Véronique Taittinger a pu assouvir sa passion pour la porcelaine grâce à sa collaboration avec Dior MAISON. Elle a réinterprété les thèmes du muguet et du cannage sur des assiettes et des services complets réalisés en France, à Limoges, berceau historique de la porcelaine. Découvrez son interview exclusive.

DiorMag : Quelle est votre vision de la maison Dior ?

Véronique Taittinger : Pour moi, Dior représente la France, le glamour, l’insolence aussi et la passion de l’artisanat d’art. Et puis la créativité. Christian Dior est une icône de la mode, mais ce que je trouve incroyable, c’est son côté didactique. Il n’a pas fait d’école de dessin, il a commencé « comme ça ».

DM : Comment avez-vous transposé cette vision dans vos créations pour Dior MAISON ?

V. T. : En essayant d’être poétique et contemporaine. On retrouve également la notion d’insolence, parce que la collection bouscule un peu les choses. Tout en restant fidèles à Dior, certains codes ont été chahutés dans les formes, les modèles ont été repensés. C’est un nouveau souffle.

DM : En quoi cette collection traduit-elle votre propre univers artistique ?

V. T. : Dans la finesse de la réalisation et dans l’approche des couleurs. Il est difficile d’être satisfait quand on est aussi méticuleux que moi. J’étais très angoissée à l’idée que le résultat pourrait ne pas être comme je l’imaginais. Heureusement, tout s’est bien passé.

DM : Quelle a été votre inspiration de départ ?
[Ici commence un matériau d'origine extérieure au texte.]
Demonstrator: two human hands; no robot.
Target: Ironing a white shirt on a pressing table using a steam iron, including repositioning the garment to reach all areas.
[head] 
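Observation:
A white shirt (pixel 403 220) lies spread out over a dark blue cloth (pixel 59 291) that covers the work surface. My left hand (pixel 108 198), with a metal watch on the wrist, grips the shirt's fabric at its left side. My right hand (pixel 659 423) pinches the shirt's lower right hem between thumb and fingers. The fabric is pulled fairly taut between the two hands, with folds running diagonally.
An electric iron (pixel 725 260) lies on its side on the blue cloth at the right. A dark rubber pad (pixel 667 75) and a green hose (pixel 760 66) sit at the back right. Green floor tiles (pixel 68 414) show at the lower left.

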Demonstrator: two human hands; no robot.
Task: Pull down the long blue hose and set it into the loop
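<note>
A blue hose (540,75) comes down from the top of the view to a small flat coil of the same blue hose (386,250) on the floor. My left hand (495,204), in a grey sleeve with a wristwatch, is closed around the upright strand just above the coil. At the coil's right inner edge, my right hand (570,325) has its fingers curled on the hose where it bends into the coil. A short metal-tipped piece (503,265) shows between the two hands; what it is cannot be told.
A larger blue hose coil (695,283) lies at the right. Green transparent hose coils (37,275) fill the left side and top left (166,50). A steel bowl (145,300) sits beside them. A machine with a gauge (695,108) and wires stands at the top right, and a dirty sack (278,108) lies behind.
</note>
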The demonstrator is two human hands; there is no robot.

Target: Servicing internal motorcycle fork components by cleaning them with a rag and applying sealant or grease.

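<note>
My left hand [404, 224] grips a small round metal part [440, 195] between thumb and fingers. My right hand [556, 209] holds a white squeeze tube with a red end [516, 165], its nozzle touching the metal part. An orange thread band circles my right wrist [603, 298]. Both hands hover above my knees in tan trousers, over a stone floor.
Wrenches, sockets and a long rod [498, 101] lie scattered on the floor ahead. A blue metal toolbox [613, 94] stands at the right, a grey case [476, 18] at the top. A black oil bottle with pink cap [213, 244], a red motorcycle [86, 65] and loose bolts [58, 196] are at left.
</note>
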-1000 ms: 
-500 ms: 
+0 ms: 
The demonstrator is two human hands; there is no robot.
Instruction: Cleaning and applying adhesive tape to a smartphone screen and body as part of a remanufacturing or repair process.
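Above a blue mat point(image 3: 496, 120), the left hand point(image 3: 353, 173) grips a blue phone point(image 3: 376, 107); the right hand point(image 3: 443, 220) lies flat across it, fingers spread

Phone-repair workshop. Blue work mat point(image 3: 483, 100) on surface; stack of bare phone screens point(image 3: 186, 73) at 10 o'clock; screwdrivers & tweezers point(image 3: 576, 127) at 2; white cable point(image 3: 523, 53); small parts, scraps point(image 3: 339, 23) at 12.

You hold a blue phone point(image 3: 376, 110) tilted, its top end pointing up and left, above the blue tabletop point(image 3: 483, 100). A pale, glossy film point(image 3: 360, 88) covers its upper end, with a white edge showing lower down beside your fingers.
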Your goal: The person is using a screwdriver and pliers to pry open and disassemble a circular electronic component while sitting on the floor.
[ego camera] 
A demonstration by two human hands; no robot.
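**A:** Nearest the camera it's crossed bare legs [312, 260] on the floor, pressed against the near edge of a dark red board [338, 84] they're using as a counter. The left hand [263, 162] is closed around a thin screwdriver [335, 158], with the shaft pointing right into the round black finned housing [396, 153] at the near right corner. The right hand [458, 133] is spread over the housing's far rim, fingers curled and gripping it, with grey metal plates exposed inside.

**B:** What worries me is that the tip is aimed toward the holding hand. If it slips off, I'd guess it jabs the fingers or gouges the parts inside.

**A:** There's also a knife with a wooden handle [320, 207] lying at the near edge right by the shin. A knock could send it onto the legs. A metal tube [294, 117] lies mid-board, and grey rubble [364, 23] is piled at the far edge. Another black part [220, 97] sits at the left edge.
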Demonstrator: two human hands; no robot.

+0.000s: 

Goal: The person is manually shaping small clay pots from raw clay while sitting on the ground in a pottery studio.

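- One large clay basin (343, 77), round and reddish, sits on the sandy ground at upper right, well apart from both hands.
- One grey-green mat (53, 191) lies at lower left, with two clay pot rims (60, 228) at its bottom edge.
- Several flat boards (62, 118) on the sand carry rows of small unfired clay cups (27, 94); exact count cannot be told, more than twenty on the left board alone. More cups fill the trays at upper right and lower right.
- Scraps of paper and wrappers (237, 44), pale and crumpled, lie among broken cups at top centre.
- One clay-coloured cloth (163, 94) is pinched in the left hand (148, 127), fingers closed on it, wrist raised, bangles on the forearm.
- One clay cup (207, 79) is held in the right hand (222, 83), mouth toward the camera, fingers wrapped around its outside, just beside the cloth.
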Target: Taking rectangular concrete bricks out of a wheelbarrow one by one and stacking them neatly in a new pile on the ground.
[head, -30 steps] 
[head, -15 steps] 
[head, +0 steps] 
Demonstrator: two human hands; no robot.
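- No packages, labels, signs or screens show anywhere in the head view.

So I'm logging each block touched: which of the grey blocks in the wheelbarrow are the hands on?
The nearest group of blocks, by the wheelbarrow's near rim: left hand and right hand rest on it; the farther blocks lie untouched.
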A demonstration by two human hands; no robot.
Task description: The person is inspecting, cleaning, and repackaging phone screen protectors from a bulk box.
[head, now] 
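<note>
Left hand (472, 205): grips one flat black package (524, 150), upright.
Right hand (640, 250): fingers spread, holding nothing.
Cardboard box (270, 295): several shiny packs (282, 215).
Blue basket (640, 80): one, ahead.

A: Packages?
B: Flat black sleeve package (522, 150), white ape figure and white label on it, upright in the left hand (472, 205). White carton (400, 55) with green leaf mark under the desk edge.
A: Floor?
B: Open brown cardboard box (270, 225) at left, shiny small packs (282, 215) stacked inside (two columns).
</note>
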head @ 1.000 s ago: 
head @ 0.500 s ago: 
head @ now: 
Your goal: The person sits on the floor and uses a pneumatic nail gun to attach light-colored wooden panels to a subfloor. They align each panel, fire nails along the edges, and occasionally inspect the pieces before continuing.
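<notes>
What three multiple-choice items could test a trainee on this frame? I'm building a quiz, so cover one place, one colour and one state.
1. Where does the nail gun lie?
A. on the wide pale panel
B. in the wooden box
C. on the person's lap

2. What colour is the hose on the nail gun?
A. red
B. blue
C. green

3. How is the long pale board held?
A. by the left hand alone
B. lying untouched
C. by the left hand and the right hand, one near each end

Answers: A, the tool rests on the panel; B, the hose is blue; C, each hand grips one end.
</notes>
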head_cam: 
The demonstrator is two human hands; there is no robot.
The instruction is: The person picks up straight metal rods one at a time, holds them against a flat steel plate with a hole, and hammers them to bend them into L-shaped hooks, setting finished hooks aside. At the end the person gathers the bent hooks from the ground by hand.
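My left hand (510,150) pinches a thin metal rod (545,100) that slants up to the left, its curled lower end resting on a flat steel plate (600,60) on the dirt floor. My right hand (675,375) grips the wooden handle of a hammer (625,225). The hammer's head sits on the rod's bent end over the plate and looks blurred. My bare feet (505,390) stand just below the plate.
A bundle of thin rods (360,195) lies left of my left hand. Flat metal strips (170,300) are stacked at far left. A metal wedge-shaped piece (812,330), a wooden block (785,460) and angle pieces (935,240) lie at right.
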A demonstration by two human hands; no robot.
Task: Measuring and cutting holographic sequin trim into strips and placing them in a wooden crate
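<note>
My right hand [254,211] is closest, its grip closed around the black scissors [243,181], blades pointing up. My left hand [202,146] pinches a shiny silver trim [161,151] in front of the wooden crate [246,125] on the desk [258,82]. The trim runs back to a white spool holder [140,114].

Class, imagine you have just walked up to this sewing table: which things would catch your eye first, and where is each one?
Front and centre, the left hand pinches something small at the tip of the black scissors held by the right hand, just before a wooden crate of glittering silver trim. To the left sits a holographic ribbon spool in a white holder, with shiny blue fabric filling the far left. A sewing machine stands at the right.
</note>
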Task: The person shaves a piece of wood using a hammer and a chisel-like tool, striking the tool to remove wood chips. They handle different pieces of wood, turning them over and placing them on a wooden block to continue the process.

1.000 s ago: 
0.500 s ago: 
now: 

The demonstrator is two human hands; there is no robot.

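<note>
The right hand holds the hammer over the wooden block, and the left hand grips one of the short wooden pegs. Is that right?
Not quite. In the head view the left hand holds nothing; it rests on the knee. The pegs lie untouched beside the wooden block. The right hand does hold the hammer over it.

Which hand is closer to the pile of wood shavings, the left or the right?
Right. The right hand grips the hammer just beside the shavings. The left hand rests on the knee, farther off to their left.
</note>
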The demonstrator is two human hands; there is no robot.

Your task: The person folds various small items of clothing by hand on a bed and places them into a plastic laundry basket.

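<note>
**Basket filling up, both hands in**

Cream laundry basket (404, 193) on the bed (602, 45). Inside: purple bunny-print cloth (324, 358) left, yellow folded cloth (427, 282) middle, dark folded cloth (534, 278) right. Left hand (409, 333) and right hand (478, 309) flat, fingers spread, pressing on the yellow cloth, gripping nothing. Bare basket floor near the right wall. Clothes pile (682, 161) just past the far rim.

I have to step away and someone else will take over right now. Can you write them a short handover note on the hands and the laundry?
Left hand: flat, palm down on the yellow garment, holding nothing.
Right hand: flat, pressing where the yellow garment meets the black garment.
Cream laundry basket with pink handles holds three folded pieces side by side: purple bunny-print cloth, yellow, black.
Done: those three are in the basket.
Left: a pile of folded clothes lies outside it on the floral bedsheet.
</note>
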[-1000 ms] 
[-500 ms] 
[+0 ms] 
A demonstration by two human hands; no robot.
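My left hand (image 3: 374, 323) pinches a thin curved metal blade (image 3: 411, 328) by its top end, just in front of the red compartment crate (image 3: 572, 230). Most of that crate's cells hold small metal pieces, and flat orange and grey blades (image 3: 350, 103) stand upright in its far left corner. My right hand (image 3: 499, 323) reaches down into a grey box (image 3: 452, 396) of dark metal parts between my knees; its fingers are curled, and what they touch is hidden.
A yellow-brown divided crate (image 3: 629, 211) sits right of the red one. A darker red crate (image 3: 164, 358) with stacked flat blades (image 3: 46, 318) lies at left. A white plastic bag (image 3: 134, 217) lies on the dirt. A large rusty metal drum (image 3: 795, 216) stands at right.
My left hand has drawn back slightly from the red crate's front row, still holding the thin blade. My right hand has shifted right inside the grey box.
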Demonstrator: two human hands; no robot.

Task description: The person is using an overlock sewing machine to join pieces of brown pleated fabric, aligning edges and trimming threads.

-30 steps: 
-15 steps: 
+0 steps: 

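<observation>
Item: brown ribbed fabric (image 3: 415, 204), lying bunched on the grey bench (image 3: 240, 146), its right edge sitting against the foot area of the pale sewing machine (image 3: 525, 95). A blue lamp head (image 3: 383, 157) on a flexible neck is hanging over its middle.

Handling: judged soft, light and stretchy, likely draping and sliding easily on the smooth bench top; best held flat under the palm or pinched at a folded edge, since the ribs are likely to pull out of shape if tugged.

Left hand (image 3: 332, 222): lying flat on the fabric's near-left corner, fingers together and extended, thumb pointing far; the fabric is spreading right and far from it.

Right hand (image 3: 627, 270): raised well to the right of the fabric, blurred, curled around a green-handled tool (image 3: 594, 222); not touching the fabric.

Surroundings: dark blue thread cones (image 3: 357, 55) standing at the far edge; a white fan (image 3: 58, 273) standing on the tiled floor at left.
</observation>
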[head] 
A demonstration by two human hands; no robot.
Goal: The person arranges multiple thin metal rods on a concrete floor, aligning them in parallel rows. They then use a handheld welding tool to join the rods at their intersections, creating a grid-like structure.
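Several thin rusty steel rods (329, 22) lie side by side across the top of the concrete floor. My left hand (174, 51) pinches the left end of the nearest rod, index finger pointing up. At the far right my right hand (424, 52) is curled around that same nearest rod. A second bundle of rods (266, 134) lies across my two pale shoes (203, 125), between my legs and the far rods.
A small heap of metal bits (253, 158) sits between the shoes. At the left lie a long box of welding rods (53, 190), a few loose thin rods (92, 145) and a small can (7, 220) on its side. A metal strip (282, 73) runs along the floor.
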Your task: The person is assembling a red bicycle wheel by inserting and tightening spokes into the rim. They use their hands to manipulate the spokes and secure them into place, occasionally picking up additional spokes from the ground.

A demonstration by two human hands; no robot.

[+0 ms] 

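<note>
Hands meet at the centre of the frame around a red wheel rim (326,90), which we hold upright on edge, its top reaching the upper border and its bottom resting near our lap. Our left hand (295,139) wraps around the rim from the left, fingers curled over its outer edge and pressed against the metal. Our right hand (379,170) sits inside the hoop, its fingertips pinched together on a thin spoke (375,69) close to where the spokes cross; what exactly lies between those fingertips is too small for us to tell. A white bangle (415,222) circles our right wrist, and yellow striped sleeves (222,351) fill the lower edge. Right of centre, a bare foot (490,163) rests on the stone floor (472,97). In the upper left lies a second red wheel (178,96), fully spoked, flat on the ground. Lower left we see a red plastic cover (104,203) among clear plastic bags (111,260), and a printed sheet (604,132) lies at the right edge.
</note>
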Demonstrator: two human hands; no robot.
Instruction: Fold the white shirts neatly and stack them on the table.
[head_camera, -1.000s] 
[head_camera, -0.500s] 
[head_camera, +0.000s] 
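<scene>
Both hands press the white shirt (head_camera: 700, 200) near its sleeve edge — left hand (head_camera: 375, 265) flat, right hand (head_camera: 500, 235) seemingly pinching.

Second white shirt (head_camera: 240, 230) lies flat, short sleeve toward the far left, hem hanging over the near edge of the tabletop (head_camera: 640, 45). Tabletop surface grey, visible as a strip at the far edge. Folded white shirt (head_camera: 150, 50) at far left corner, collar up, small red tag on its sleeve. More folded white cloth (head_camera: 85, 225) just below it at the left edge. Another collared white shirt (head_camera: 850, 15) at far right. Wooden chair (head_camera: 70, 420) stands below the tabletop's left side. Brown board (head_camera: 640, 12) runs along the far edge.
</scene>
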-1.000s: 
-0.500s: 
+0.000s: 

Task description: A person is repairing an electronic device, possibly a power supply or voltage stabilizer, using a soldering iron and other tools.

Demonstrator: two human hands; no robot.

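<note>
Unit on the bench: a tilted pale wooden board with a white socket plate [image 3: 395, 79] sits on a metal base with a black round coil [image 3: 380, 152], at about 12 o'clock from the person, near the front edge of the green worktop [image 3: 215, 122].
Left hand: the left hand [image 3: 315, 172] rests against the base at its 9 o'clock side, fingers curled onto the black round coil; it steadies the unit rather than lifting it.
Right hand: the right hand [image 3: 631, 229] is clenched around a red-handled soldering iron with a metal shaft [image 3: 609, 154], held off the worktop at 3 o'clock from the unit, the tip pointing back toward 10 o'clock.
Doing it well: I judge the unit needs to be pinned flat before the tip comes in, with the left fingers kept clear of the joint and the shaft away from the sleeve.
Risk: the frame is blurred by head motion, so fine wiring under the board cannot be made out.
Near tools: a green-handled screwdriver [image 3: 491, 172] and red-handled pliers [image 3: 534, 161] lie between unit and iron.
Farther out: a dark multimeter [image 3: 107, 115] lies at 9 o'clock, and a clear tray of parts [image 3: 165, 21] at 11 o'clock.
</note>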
V. T. : L’histoire de Christian Dior. J’ai rempli le mood-board avec tout ce que je trouvais : des couleurs, des palettes de maquillage, le léopard… Je me suis vraiment nourrie de tout cela. J’ai également pioché dans ses anciennes collections de vêtements, et dans d’autres, plus récentes, surtout pour les motifs de fleurs. Il a véritablement libéré le corps de la femme.

DM : Quel savoir-faire avez-vous mis en avant dans cette collection ?

V. T. : J’ai voulu mettre en avant l’artisanat d’art, cette délicatesse pure, les broderies Dior qui sont tellement extraordinaires. Il fallait essayer de retrouver ce côté couture sur les assiettes, avec un placement assez rigoureux. Et trouver la bonne forme aussi, ronde, bucolique, fleurie… Ç’a été une sacrée aventure.